Stretching Where You Already Are
Currently, I'm SO BAD at not stretching as I should. As I'm writing this, I'm 34w1d pregnant, and not stretching when I get up in the mornings and jumping straight into chores, or work has proven to NOT be the best choice for my body... So I'm learning as I go. When I don't stretch, I find that my body gets worn down a lot earlier in the day, and I find myself needing to rest more.

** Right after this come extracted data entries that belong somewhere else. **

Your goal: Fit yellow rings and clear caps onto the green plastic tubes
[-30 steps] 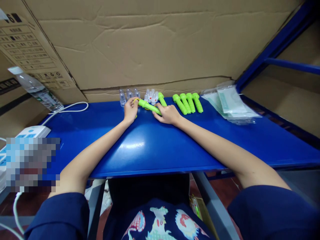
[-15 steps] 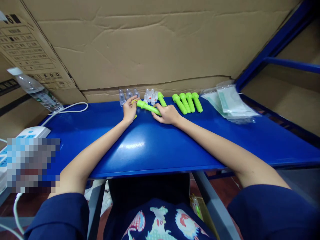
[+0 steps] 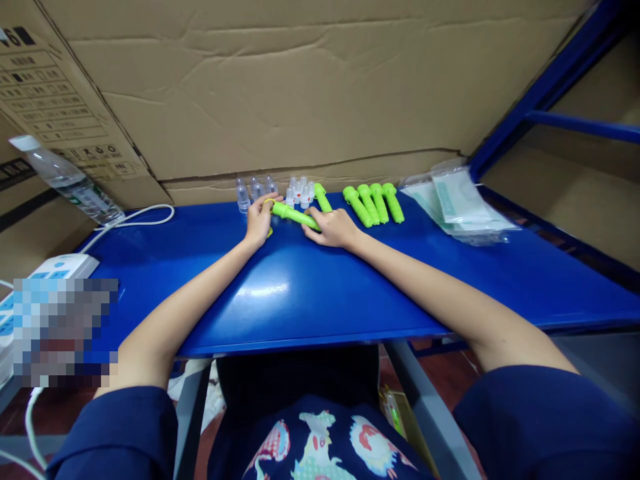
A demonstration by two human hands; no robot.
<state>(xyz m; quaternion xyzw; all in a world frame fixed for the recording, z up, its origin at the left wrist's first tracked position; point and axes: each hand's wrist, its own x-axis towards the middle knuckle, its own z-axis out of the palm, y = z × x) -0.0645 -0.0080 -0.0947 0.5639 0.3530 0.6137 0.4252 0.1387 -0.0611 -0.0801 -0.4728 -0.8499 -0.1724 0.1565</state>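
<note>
A lime-green flashlight-shaped tube (image 3: 296, 216) lies slantwise between my hands, just over the blue table. My right hand (image 3: 334, 229) is wrapped round its right end. At its left end, my left hand (image 3: 259, 220) pinches a thin yellow cord (image 3: 270, 201) that loops from the tube; a bit of yellow also shows below the palm. Behind my left hand stand several clear plastic caps (image 3: 243, 194). Several smaller clear caps with red dots (image 3: 300, 194) stand right of them. Another green tube (image 3: 323, 197) lies just behind my right hand, partly hidden by it.
Several green tubes (image 3: 374, 204) lie in a row at the back right, beside flat plastic bags (image 3: 457, 200). On the left are a water bottle (image 3: 75, 183), a white cable (image 3: 150, 209) and a power strip (image 3: 63, 267). Cardboard (image 3: 310, 93) walls the back of the blue table (image 3: 300, 300).
Both hands keep hold of the green tube and its cord in nearly the same pose. The whole view has shifted very slightly.
</note>
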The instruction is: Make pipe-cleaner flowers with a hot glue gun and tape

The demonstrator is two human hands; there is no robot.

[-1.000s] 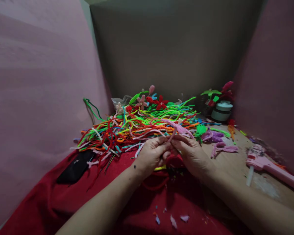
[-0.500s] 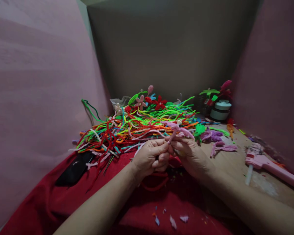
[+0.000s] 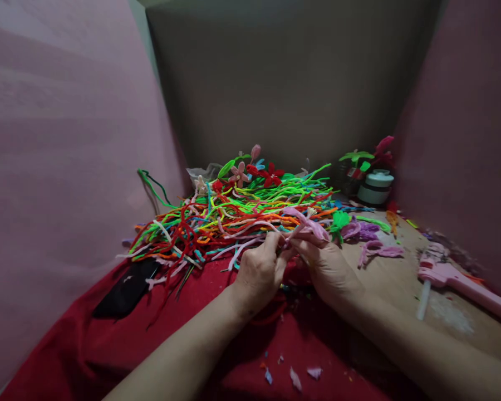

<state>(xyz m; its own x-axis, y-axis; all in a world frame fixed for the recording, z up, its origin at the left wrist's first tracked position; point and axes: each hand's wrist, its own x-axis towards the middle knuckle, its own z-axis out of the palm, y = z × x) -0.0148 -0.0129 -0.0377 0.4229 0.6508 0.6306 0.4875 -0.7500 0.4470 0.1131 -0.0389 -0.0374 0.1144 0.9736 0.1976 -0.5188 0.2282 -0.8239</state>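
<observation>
Both my hands meet in the middle over a red cloth (image 3: pixel 87 345). My left hand (image 3: pixel 261 270) and my right hand (image 3: pixel 325 264) pinch a pink pipe-cleaner flower (image 3: pixel 307 223) by its stem, fingers closed round it; its looped petals stick up above my fingertips. Just behind lies a big heap of pipe cleaners (image 3: pixel 234 217) in red, green, orange, yellow and white.
Finished flowers (image 3: pixel 267 174) stand at the back of the heap. A white jar (image 3: pixel 376 188) and green-pink flowers sit back right. Purple pieces (image 3: pixel 376 250) and a pink glue gun (image 3: pixel 455 278) lie on the wooden table at right. A black object (image 3: pixel 125 289) lies left. Pink walls close both sides.
My left hand has turned, its knuckles rolling over as the fingers shift on the stem; the pink flower has risen slightly. My right hand stays almost in place.
</observation>
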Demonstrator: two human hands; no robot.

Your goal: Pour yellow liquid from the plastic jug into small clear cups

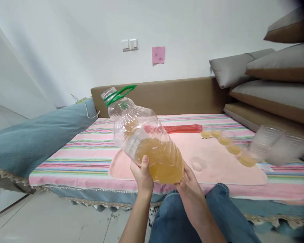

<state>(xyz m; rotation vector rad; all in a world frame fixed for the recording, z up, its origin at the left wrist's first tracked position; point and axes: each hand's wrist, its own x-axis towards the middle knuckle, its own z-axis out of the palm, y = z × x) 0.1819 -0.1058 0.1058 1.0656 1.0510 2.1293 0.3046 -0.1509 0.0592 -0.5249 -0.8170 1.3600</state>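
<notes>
1. Striped in pink, green and white, the bedspread point(91, 148) covers the bed in front of my knees, with a brown headboard point(172, 94) along the white wall behind it.
2. Grey and brown cushions point(273, 81) are stacked at the far right end of the bed, and a blue-grey quilt point(35, 138) is bunched at the left end.
3. A pale pink towel point(218, 165) lies flat on the bedspread, straight ahead of me.
4. The clear plastic jug point(144, 138) is up in the air over the near edge of the towel, tilted so its open neck and green carry handle point(119, 92) point up and to the left. Amber liquid sits pooled in its lower end, filling less than half.
5. My left hand point(143, 177) grips the jug's base from the near side, thumb pressed up against the plastic.
6. My right hand point(188, 184) cups the base from underneath on the right, fingers closed against it.
7. 2 empty clear plastic cups point(278, 145), blurred, stand at the right edge of the towel.
8. A row of small cups of amber liquid point(230, 143) curves across the towel's right side, well apart from the jug.
9. A red strip point(184, 128) lies along the towel's far edge; I cannot tell what it is.
10. A pink sticky note point(158, 54) is on the wall, beside a white switch point(129, 44).
</notes>
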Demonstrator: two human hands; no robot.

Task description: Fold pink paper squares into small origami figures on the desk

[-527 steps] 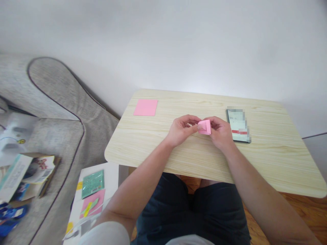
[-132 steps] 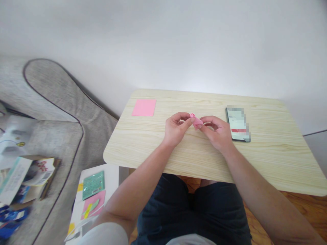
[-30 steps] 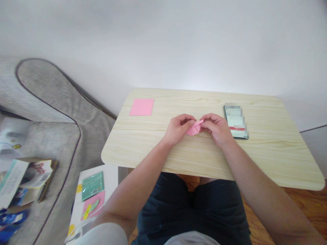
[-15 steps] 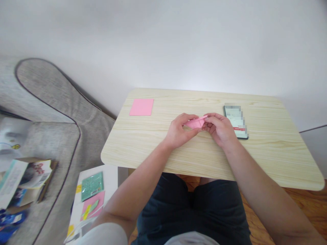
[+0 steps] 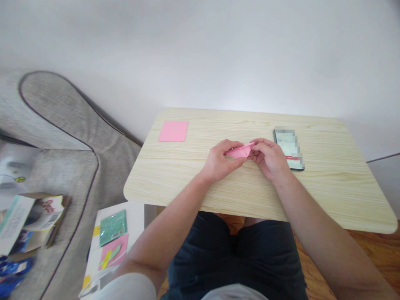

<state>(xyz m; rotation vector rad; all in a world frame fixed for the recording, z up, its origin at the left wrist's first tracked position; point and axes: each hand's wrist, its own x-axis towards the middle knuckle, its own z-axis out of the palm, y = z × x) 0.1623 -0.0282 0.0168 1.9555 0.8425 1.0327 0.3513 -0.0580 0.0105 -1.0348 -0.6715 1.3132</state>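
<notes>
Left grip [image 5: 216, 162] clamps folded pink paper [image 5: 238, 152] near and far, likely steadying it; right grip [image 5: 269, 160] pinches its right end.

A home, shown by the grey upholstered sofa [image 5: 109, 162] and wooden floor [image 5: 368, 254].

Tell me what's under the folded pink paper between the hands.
The left hand holds the folded pink paper along its near edge, with wooden tabletop showing nearer the camera; the right hand grips its right end. Paper and hands cover whatever lies directly underneath.
</notes>
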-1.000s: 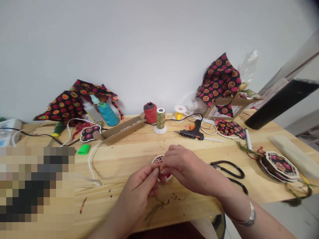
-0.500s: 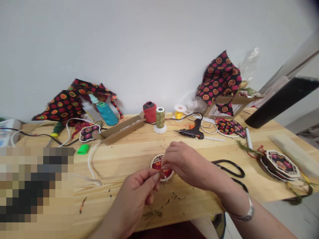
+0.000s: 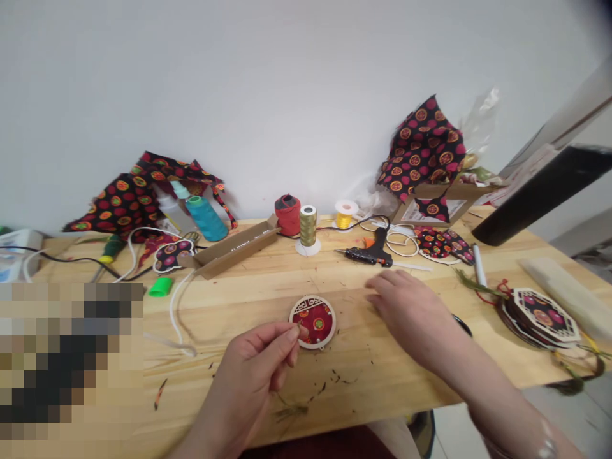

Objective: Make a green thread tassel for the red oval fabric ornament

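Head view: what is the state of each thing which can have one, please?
Round ornament: patterned face up
Left hand: thumb and finger pinched
Right hand: apart from ornament, grip unclear
Glue gun: lying flat
Olive spool: upright
Cardboard box: open
Green cap: on its side
Octagonal ornaments: stacked

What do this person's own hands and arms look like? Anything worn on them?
Both are ordinary human hands, five-fingered. The bare left hand and bare right hand show no gloves, and no sleeves are visible on the forearms. The right arm wears a shiny, silver-coloured, metallic-looking band bracelet; none shows on the left.
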Demonstrator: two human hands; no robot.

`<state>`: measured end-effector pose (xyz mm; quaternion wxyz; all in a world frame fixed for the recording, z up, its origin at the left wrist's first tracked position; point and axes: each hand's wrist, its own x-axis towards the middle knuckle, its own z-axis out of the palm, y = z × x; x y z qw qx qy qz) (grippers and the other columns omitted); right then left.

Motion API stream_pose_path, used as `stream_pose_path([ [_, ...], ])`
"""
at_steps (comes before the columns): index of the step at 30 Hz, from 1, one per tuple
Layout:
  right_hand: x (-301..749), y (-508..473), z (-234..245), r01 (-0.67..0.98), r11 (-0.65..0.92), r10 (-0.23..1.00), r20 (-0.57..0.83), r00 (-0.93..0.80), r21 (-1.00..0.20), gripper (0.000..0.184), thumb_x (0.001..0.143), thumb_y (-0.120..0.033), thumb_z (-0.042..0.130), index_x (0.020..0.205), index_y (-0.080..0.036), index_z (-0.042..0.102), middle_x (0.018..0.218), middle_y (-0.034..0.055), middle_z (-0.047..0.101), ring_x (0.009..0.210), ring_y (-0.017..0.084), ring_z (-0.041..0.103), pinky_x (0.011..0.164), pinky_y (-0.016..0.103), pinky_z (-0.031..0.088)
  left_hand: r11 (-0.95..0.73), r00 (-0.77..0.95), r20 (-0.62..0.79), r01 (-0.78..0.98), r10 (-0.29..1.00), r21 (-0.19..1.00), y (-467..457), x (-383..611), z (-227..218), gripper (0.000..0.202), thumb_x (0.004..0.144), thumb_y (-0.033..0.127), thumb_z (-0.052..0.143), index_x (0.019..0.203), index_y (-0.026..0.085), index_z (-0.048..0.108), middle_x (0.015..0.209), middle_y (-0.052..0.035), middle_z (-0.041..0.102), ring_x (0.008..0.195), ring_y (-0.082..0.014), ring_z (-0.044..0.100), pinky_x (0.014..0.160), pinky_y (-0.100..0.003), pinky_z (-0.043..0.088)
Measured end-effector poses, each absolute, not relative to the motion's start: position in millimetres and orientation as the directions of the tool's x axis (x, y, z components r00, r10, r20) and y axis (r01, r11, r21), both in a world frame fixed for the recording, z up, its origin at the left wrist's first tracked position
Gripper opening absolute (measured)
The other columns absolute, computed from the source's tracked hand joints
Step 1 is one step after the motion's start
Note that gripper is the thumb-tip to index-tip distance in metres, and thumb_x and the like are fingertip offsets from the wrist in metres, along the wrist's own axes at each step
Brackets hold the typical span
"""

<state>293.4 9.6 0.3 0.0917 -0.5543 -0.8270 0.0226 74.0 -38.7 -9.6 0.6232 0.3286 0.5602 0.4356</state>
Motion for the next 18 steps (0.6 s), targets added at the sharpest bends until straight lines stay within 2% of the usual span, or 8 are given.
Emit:
stream_pose_path([
  [2, 320, -3, -10, 0.965, 0.262, 0.965, 0.035, -0.262, 0.004, 0.014, 0.081, -0.012, 0.052, 0.081, -0.014, 0.065, 0.085, 0.0129, 0.065, 0.082, 0.027, 0.059, 0.073, 0.038, 0.045, 0.397, -0.004, -0.406, -0.193, 0.914, 0.897, -37, 72, -10, 0.021, 0.071, 0.029, 0.07, 0.057, 0.014, 0.065, 0.052, 0.0039, 0.051, 0.041, -0.0044, 0.031, 0.04, -0.018, 0.02],
  [4, 345, -17, -22, 0.978, 0.199, 0.98, 0.004, -0.2, 0.064, 0.016, 0.08, -0.013, 0.05, 0.081, -0.014, 0.065, 0.083, 0.013, 0.065, 0.078, 0.027, 0.061, 0.069, 0.037, 0.047, 0.393, -0.005, -0.403, -0.21, 0.915, 0.895, -36, 70, -10, 0.021, 0.071, 0.028, 0.07, 0.056, 0.014, 0.064, 0.051, 0.0043, 0.051, 0.041, -0.0041, 0.031, 0.039, -0.017, 0.02],
  [7, 369, -35, -38, 0.985, 0.173, 0.984, 0.038, -0.174, 0.023, 0.028, 0.079, -0.015, 0.047, 0.103, -0.011, 0.062, 0.095, 0.0137, 0.065, 0.085, 0.026, 0.062, 0.075, 0.037, 0.05, 0.397, -0.02, -0.412, -0.233, 0.911, 0.888, -34, 71, -11, 0.018, 0.071, 0.027, 0.071, 0.059, 0.014, 0.067, 0.052, 0.0042, 0.052, 0.042, -0.004, 0.031, 0.039, -0.016, 0.021],
  [9, 376, -42, -44, 0.986, 0.167, 0.984, 0.064, -0.167, 0.001, 0.035, 0.077, -0.015, 0.047, 0.109, -0.01, 0.06, 0.099, 0.0144, 0.065, 0.089, 0.027, 0.062, 0.079, 0.038, 0.05, 0.391, -0.04, -0.412, -0.247, 0.91, 0.887, -34, 72, -11, 0.016, 0.07, 0.027, 0.071, 0.061, 0.015, 0.068, 0.052, 0.0038, 0.053, 0.042, -0.0042, 0.031, 0.04, -0.016, 0.021],
  [14, 376, -43, -45, 0.989, 0.147, 0.986, 0.078, -0.145, -0.027, 0.028, 0.072, -0.016, 0.047, 0.094, -0.012, 0.063, 0.09, 0.0148, 0.064, 0.082, 0.029, 0.062, 0.074, 0.041, 0.05, 0.364, -0.089, -0.388, -0.204, 0.917, 0.909, -35, 70, -11, 0.016, 0.068, 0.029, 0.073, 0.062, 0.015, 0.069, 0.052, 0.0035, 0.054, 0.042, -0.0047, 0.031, 0.039, -0.016, 0.022],
  [16, 370, -41, -38, 0.988, 0.111, 0.994, 0.028, -0.108, -0.11, 0.023, 0.071, -0.018, 0.048, 0.089, -0.014, 0.062, 0.085, 0.013, 0.063, 0.078, 0.028, 0.062, 0.072, 0.04, 0.049, 0.337, -0.122, -0.357, -0.159, 0.926, 0.928, -35, 69, -10, 0.016, 0.068, 0.031, 0.073, 0.063, 0.016, 0.069, 0.052, 0.0035, 0.053, 0.043, -0.0056, 0.033, 0.04, -0.016, 0.023],
  [18, 358, -41, -28, 0.957, 0.066, 0.993, -0.074, -0.091, -0.284, 0.018, 0.073, -0.021, 0.049, 0.087, -0.017, 0.06, 0.085, 0.0102, 0.061, 0.076, 0.024, 0.061, 0.069, 0.036, 0.048, 0.315, -0.164, -0.329, -0.105, 0.93, 0.943, -36, 68, -9, 0.017, 0.068, 0.032, 0.073, 0.066, 0.016, 0.07, 0.052, 0.0035, 0.053, 0.045, -0.0067, 0.035, 0.041, -0.017, 0.025],
])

So needless to say, when Barrett's here, I'll be prioritizing stretching...
My neck and shoulders while feeding
My hip flexor stretches after sitting
And doing gentle spinal movement throughout the day
Functional Strength
Squatting while picking things up
Engaging my core intentionally during daily tasks
Slow, controlled movements
This kind of movement supports recovery and daily life—not aesthetics.
Habit Stacking (Because Motivation Is Not Reliable Postpartum)
In postpartum life, motivation is inconsistent at best. So I’m pairing movement with things that already happen:
Stretching during contact naps
Walking during phone calls
Gentle movement during wind-down time
Mobility while watching something comforting
Movement becomes a byproduct of life, not another task to manage.
Letting Go of Guilt-Based Fitness Messaging
This part is important. Postpartum bodies don’t need fixing. Pregnant bodies don’t need discipline. Mom bodies don’t need punishment. They need support, recovery, compassion, and time.
If a day is mostly sitting and feeding, that’s not failure—it’s care work.
Movement is always available again tomorrow.
Some Days Will Be Survival Mode—and That’s Still Enough
There will be days where work doesn’t happen, movement barely happens, everything feels heavier than expected... That doesn't mean you're doing it wrong. The goal isn’t consistency at all costs... The goal is returning to yourself gently, over and over again.
Why All of This Matters to Me
Staying active through pregnancy, postpartum, and mom-life WFH isn’t about productivity.
It’s about being able to hold my baby without pain, supporting my healing body, having the energy to show up for my work and family, and creating sustainable rhythms I can grow into—not burn out from.
My body is not separate from my business or my life.
It’s the foundation underneath all of it.
Movement as Support, Not Pressure
As I head into motherhood and a new season of working from home, I’m choosing a different approach to movement. One that’s gentle, intentional, flexible, rooted in care, not control... I don’t need to push harder. I need to support myself better.
And that starts with how I move through my days—imperfectly, patiently, and with a lot of grace.